*Task to carry out*: Copy out the data that follows exactly, leaving out no line.

*Given information*:
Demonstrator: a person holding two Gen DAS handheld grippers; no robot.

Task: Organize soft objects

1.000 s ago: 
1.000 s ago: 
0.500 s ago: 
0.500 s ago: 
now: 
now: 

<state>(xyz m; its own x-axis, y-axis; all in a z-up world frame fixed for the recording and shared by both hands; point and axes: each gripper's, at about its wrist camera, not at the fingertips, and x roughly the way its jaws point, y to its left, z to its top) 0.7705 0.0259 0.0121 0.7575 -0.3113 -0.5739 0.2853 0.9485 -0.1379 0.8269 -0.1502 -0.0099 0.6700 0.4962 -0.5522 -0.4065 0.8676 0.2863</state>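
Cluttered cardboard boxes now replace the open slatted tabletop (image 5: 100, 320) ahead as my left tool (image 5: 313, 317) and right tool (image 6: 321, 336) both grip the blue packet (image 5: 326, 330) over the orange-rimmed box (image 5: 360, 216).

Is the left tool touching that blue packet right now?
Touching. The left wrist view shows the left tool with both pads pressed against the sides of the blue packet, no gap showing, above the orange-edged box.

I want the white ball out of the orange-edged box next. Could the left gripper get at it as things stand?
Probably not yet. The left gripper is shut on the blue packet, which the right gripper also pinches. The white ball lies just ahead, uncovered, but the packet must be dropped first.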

*Task response*:
Demonstrator: a person holding two Gen DAS handheld grippers; no robot.

Task: Organize soft objects

1.000 s ago: 
1.000 s ago: 
0.500 s ago: 
0.500 s ago: 
now: 
now: 

<state>(xyz m; its own x-axis, y-axis; all in a z-up world frame fixed for the recording and shared by both hands; point and axes: each gripper's, at about its wrist camera, not at the fingertips, and x roughly the way its jaws point, y to its left, z to its top) 0.7705 0.0259 0.0121 0.7575 -0.3113 -0.5739 0.2853 0.9485 -0.1379 0.8269 -0.1502 -0.0099 0.6700 0.4962 -0.5522 -0.4065 0.8676 0.2863</state>
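Cluttered cardboard boxes now replace the open slatted tabletop (image 5: 100, 320) ahead as my left tool (image 5: 313, 317) and right tool (image 6: 321, 336) both grip the blue packet (image 5: 326, 330) over the orange-rimmed box (image 5: 360, 216).

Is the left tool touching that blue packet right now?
Touching. The left wrist view shows the left tool with both pads pressed against the sides of the blue packet, no gap showing, above the orange-edged box.

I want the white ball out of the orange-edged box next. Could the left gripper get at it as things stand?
Probably not yet. The left gripper is shut on the blue packet, which the right gripper also pinches. The white ball lies just ahead, uncovered, but the packet must be dropped first.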

With this, the exercise is done.